Another important nuance is that laboratory meat production can give us vast creative freedom. We will be able to create meat of different shapes and colors, which can make it attractive for children, for example. Besides, it will be possible to change the composition of muscle cells, make fatty acids in them more saturated with Omega elements that are beneficial for human health; in other words, we will be able to make a healthier product, and then it’s quite possible that your doctor will prescribe you 2 visits to McDonald’s per week.
© Mosa Meat
– In order to put this technology to mass production you will probably need serious investments. How hard is it to obtain funding for this essentially revolutionary project?
Getting government funding is very difficult. But a lot of private investors are highly interested in this project. So we don’t have to go out in the streets and ask for funding, some people offer it to us themselves. Investors understand that this is going to be a huge market, and if it succeeds then its advantages for most people are quite obvious. And a lot of organizations that invest into us also finance other companies that work in this sphere, such as Memphis Meats or SuperMeat. In their opinion, it makes no sense to just let companies compete with each other; they should be able to exchange valuable information. Then the development is going to go much faster.
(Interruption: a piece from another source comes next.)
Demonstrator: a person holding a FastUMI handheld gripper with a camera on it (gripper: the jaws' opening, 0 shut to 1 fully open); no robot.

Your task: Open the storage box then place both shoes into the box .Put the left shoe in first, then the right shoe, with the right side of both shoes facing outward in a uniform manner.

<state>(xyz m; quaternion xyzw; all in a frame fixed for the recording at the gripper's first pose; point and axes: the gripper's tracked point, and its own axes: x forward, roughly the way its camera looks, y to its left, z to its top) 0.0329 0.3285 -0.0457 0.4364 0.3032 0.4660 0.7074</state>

– And finally: what short-term goals have you set before you?
As I already mentioned, right now we are working on culturing a steak, which has a more complex structure than a hamburger patty. It’s more complex because the thicker the muscular tissue, the more deprived of oxygen and nutritious substances the cells are inside it, which is why the cells can die. Humans and other mammals have blood vessels in their bodies, which supply oxygen and nutritious substances to organs and tissue cells. The tissue that we culture does not have any blood in it, but we are still in need of a system of canals and perfusion that will enable nutritious substances and oxygen to reach every small part of our tissue. This is a serious scientific challenge, but I don’t see any reasons not to overcome it.